You can see it in his eyes and the way he walks.
____________________________________________________
PAT BUCHANAN:
To steal the job of a decent, hardworking American.
____________________________________________________
MARTHA STEWART:
No one called me to warn me which way that chicken
was going. I had a standing order at the Farmer’s
Market to sell my eggs when the price dropped to a
certain level. No little bird gave me any insider
information.
____________________________________________________
DR SEUSS:
Did the chicken cross the road? Did he cross it with
a toad? Yes, the chicken crossed the road, but why
it crossed I’ve not been told.
_____________________ ______ _________________________
ERNEST HEMINGWAY:
To die in the rain. Alone.
____________________________________________________
JERRY FALWELL:
Because the chicken was gay! Can’t you people see the
plain side.” That’s why they call it the “other
side.” Yes, my friends, that chicken is gay. And if
you eat that chicken, you will become gay too. I say
we boycott all chickens until we sort out this
abomination that the liberal media whitewashes with
seemingly harmless phrases like “the other side.”

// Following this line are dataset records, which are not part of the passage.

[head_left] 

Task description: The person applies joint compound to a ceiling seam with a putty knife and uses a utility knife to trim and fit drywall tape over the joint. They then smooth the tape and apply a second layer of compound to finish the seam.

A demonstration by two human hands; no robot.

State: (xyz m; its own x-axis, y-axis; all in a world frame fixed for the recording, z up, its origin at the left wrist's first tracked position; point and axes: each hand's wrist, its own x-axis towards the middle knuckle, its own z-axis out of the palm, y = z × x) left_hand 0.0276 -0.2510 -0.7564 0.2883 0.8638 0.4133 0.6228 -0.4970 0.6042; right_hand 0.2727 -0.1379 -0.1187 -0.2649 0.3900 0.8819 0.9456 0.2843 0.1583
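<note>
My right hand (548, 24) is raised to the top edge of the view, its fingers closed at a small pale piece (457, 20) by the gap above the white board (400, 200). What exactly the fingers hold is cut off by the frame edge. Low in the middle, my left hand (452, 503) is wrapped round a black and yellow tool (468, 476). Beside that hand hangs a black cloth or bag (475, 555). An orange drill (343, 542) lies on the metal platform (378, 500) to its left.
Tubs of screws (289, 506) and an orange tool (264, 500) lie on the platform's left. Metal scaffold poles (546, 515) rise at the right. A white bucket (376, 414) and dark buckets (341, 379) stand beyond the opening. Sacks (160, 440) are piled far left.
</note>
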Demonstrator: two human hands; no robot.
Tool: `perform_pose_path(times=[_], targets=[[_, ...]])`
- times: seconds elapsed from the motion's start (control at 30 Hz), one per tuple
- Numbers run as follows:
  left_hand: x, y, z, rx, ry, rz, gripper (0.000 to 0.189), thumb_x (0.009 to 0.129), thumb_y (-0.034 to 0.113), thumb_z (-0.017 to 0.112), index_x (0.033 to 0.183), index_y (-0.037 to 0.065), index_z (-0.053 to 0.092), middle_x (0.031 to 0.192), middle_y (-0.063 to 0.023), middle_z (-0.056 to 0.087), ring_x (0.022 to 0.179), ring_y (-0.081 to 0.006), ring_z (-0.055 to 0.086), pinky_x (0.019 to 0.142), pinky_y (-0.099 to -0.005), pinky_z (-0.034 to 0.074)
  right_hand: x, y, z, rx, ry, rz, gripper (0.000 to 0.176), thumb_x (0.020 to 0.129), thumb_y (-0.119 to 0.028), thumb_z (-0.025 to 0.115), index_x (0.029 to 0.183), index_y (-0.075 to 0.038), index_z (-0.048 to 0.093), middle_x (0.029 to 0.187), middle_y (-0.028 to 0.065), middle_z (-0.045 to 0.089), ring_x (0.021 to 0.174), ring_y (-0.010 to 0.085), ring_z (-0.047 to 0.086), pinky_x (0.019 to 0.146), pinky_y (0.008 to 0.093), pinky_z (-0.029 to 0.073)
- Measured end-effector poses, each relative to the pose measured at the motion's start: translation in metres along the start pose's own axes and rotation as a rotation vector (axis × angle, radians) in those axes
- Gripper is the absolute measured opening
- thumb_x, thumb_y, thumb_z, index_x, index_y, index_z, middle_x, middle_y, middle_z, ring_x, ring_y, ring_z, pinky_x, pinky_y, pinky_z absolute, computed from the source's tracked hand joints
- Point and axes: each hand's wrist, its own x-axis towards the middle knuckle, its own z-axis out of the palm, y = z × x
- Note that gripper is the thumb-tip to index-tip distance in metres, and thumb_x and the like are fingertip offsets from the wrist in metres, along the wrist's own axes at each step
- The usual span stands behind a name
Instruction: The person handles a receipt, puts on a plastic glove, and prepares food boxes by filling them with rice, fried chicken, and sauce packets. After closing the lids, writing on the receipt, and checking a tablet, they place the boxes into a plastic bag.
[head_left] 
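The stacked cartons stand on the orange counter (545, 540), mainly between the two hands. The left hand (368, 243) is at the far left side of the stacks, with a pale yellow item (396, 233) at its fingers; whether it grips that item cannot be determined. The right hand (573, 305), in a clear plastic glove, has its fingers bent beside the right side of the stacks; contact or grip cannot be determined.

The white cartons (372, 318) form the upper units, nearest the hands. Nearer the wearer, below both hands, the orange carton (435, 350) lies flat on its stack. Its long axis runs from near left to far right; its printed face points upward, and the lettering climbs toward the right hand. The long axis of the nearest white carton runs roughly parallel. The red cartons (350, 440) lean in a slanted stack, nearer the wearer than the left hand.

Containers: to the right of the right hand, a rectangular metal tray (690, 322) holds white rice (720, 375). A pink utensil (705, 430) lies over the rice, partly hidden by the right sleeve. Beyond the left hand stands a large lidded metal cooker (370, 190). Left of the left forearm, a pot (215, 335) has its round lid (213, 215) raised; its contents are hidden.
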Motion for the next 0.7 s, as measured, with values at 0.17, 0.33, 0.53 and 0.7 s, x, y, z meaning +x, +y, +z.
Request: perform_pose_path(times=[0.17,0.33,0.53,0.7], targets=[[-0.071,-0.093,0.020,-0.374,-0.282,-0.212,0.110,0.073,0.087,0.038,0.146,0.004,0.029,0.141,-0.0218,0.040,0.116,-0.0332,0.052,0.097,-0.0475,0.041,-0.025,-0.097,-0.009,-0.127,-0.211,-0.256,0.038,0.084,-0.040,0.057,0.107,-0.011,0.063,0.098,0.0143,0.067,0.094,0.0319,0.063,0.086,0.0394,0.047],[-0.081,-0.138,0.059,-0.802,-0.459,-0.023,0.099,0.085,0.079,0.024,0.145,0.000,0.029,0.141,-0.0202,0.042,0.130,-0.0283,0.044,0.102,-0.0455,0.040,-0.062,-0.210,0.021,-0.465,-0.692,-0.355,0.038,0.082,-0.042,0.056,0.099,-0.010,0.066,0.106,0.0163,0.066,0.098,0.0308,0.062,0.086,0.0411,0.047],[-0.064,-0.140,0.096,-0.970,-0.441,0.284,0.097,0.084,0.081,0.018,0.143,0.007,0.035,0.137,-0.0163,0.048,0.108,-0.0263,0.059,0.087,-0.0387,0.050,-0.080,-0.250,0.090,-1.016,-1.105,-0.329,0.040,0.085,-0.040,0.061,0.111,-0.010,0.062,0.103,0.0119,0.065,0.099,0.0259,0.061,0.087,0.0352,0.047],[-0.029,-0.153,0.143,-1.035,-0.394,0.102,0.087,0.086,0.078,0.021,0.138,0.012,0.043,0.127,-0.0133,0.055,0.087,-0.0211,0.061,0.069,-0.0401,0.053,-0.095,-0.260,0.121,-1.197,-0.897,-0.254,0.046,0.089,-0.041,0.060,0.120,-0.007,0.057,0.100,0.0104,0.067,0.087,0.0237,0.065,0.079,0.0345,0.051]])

That chicken should not be crossing the road. It’s
as plain and as simple as that.
____________________________________________________
GRANDPA:
In my day we didn’t ask why the chicken crossed the
road. Somebody told us the chicken crossed the road,
and that was good enough.
____________________________________________________
BARBARA WALTERS:
Isn’t that interesting? In a few moments, we will be
listening to the chicken tell, for the first time,
the heart warming story of how it experienced a
serious case of molting, and went on to accomplish
its life long dream of crossing the road.
____________________________________________________
JOHN LENNON:
Imagine all the chickens in the world crossing roads
together, in peace.
____________________________________________________
ARISTOTLE:
It is the nature of chickens to cross the road.

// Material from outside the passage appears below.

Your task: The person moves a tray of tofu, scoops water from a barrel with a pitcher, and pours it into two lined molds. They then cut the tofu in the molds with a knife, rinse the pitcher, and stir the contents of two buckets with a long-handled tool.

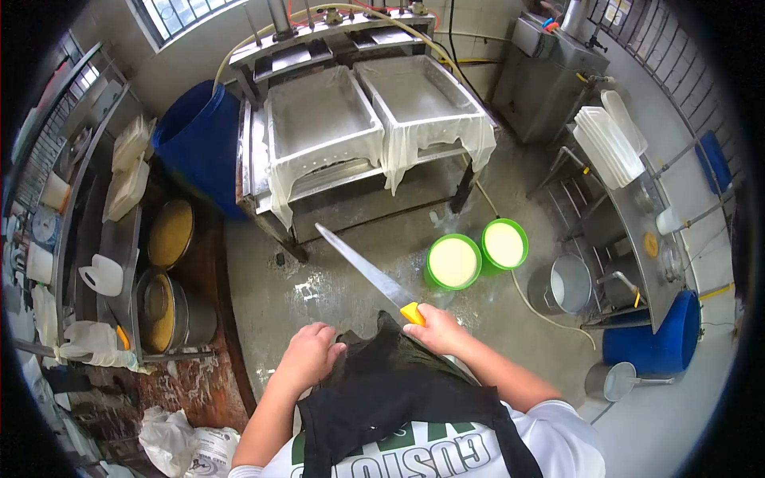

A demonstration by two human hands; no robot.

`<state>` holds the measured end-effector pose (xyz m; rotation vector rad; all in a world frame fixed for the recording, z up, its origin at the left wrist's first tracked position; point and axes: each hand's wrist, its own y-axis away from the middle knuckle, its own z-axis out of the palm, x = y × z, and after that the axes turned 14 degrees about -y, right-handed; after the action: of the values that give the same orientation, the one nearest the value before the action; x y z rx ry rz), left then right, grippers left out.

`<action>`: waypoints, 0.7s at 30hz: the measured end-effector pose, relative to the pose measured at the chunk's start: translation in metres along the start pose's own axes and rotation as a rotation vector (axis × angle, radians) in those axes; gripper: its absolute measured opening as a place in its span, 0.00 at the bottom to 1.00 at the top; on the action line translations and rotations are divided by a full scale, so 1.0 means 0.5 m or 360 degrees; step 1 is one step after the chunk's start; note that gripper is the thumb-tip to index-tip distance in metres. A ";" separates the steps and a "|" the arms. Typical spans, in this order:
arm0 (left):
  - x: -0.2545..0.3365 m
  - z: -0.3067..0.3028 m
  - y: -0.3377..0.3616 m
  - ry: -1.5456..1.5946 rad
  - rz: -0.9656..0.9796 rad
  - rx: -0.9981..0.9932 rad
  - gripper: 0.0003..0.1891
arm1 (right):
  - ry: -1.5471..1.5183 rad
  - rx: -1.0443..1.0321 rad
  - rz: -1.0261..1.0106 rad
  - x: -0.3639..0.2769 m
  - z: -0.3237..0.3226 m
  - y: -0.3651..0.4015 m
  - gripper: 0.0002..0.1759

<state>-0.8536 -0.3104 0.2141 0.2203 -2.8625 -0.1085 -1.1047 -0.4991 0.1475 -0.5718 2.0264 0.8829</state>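
Note:
My right hand [437,328] is closed round the yellow handle of a long knife [362,265], whose blade points up and to the left over the wet floor. My left hand [312,354] is beside the black apron [398,390], its fingers curled; whether they pinch the cloth cannot be made out. Beyond the blade's tip stand two cloth-lined metal trays, one on the left [327,149] and one on the right [430,125], side by side on a metal stand.
Two green buckets [453,262] [504,244] of pale yellow contents stand on the floor ahead, a hose beside them. Blue barrels [195,151] [653,338] stand left and right. Metal pots [191,315] are at left, a sink counter [637,239] at right.

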 end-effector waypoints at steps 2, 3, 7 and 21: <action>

____________________________________________________
BILL GATES:
I have just released eChicken2007, which will not
only cross roads, but will lay eggs, file your
important documents, and balance your check book.
Internet Explorer is a integral part of eChicken.

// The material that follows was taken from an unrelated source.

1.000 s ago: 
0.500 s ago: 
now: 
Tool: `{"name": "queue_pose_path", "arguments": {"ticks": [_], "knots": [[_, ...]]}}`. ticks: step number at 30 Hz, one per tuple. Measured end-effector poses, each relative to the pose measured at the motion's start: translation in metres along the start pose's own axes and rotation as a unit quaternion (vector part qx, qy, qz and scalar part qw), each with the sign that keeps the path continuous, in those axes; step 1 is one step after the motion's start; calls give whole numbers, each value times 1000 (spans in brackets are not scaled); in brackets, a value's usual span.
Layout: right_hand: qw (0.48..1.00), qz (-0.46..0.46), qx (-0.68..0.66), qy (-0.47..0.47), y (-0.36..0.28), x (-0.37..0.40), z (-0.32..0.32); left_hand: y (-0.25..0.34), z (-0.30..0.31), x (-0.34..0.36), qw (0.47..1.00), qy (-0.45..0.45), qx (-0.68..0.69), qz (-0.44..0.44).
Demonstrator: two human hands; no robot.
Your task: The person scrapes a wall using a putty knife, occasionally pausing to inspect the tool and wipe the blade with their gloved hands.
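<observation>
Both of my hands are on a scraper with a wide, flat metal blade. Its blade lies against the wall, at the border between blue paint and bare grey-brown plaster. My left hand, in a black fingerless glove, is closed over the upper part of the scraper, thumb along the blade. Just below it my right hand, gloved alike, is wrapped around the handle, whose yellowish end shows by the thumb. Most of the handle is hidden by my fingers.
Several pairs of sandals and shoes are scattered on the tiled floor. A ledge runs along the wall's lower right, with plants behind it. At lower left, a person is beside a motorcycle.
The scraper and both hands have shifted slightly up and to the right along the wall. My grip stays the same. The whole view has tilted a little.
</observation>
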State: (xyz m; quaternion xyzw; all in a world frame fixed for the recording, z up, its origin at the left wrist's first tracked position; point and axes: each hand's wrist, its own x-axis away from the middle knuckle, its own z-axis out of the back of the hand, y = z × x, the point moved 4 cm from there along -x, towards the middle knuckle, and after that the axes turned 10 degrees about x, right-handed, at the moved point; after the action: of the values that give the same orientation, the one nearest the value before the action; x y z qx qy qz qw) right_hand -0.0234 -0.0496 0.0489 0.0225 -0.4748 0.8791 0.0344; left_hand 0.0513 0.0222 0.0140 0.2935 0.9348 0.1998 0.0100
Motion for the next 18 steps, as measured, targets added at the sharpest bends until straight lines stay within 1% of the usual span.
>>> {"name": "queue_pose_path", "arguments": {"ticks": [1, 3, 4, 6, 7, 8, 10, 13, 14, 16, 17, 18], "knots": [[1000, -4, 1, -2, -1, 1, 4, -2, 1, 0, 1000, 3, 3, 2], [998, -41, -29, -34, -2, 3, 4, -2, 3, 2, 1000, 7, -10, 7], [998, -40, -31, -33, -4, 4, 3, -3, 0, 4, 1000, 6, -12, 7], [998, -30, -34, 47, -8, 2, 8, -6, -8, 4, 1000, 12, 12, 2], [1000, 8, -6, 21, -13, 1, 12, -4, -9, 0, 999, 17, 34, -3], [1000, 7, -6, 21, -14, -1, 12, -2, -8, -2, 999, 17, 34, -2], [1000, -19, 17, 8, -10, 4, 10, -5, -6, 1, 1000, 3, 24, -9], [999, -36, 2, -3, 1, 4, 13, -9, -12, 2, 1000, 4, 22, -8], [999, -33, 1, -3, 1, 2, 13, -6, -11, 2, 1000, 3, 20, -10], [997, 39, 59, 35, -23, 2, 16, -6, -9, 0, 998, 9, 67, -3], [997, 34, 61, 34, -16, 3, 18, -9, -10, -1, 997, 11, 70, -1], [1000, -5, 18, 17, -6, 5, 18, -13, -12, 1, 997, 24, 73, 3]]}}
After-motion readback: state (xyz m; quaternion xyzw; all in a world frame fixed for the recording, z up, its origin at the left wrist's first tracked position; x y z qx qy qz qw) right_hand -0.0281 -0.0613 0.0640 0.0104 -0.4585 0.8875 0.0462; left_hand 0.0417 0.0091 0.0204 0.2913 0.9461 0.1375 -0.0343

This new platform is much more stable and will never
cra…#@&&^( C .. … reboot.
____________________________________________________
ALBERT EINSTEIN:
Did the chicken really cross the road, or did the
road move beneath the chicken?
____________________________________________________
BILL CLINTON:
I did not cross the road with THAT chicken. What is
your definition of chicken?
____________________________________________________
AL GORE:
I invented the chicken!
____________________________________________________
COLONEL SANDERS:
Did I miss one?
____________________________________________________
DICK CHENEY:
Where’s my gun?
_____________________________________________
AL SHARPTON:
Why are all the chickens white? We need some black
chickens.
But here’s another one for you . . .
Why did the frog cross the road?
(scroll down some more)
He was stapled to the chicken. Ba dum dum ting (high hat strike)
Hope you’re able to look at the lighter side of life today and enjoy!